Each line of the data should be repeated precisely.

━━━ GIVEN DATA

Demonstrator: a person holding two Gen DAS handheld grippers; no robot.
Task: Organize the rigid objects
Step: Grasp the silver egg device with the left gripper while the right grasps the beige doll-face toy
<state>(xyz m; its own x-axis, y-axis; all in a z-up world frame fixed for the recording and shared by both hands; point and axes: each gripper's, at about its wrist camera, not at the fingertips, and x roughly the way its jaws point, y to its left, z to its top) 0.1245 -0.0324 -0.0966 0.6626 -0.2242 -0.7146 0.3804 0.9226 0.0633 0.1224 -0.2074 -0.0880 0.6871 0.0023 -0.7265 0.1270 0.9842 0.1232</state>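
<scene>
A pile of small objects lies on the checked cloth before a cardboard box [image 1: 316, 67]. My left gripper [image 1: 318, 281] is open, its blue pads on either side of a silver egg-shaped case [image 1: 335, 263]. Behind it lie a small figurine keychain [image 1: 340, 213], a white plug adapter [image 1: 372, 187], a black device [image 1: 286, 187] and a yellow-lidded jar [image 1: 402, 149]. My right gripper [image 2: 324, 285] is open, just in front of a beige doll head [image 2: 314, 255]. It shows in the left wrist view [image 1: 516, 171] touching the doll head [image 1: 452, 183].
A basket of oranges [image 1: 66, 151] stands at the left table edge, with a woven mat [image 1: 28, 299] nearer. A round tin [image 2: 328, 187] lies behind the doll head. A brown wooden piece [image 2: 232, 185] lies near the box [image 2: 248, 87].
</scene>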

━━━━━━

*YOUR SOLUTION*
Demonstrator: a person holding two Gen DAS handheld grippers; no robot.
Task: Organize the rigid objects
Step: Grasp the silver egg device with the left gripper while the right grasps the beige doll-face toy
<state>(xyz m; its own x-axis, y-axis; all in a z-up world frame fixed for the recording and shared by both hands; point and axes: each gripper's, at about its wrist camera, not at the fingertips, and x roughly the way its jaws point, y to its left, z to its top) 0.1245 -0.0324 -0.0966 0.6626 -0.2242 -0.7146 0.3804 0.9226 0.0633 0.1224 -0.2074 -0.0880 0.6871 0.0023 -0.7265 0.1270 0.9842 0.1232</state>
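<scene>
A pile of small objects lies on the checked cloth before a cardboard box [image 1: 316, 67]. My left gripper [image 1: 318, 281] is open, its blue pads on either side of a silver egg-shaped case [image 1: 335, 263]. Behind it lie a small figurine keychain [image 1: 340, 213], a white plug adapter [image 1: 372, 187], a black device [image 1: 286, 187] and a yellow-lidded jar [image 1: 402, 149]. My right gripper [image 2: 324, 285] is open, just in front of a beige doll head [image 2: 314, 255]. It shows in the left wrist view [image 1: 516, 171] touching the doll head [image 1: 452, 183].
A basket of oranges [image 1: 66, 151] stands at the left table edge, with a woven mat [image 1: 28, 299] nearer. A round tin [image 2: 328, 187] lies behind the doll head. A brown wooden piece [image 2: 232, 185] lies near the box [image 2: 248, 87].
</scene>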

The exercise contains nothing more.